Tuesday, April 26, 2016

How Kubernetes applies resource limits

We are building one of our products on a cloud and decided to run it entirely on Kubernetes cluster. One of the big pains that is relieved by containers is resource separation between different processes (modules) of your system. Let's say we have a product that comprises of several services that talk to each other ("microservices" as it is now fashionably called). Before containers, or, to be more precise, before Linux kernel control groups were introduced, we had several options to try to ensure that they do not step on each other:

  • Run each microservice on a separate VM, which is usually wasteful
  • Play with CPU affinity for each microservice, on each VM - this saves you only from CPU hogs, but not from memory leeches, fork bombs, I/O swappers, etc.

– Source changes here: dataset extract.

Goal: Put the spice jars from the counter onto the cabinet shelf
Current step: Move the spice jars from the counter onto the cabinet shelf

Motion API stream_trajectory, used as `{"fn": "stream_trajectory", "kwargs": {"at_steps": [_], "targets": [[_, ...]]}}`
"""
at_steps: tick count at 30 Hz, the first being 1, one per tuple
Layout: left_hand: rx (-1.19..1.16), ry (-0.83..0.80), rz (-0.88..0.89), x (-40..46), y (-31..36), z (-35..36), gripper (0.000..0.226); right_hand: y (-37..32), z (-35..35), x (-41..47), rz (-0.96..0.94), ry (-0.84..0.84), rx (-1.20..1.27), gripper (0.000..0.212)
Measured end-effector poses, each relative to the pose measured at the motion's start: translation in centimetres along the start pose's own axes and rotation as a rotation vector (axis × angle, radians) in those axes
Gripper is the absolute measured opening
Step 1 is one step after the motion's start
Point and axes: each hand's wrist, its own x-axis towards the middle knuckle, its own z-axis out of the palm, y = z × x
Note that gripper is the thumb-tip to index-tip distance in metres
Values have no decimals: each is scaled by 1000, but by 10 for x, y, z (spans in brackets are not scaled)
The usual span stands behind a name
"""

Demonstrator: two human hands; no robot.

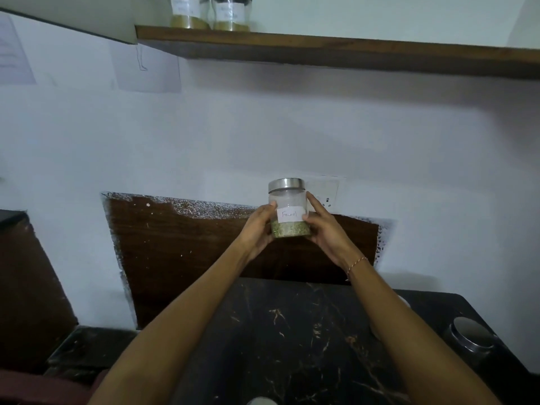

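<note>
At the top of the frame two shelf jars (pixel 210 13) are cut off, while mid-frame the left hand (pixel 258 228) and right hand (pixel 324 229) clasp an upright steel-lidded "Fennel" jar (pixel 287 209) holding greenish seeds.

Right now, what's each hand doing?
Left hand: grips the fennel jar from its left side.
Right hand: grips the same jar from its right side.

White wall (pixel 263 133) behind, papers (pixel 146 68) taped up at left, dark wood panel (pixel 181 244) below, switch plate (pixel 328 191) mounted just above.
</note>
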Motion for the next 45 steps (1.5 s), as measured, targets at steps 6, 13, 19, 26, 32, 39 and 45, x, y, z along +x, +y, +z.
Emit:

This is where containers come into play - this allows you share your machine between different applications by allocating required portion of resources for each of them.

Back to Kubernetes

Kubernetes supports defining limit enforcement on two resource types: CPU and RAM. For each container you can provide requested, i.e. minimum required, amount of CPU and memory and a limit that container should not pass. Requested is also used for pod scheduling to ensure that a node will provide minimum amount of resources that pod requested. All these parameters are of course translated to docker parameters under the hood.

Since Kubernetes is quite a new gorilla in the block, I decided to test how enforcement behaves to get first hand experience with it.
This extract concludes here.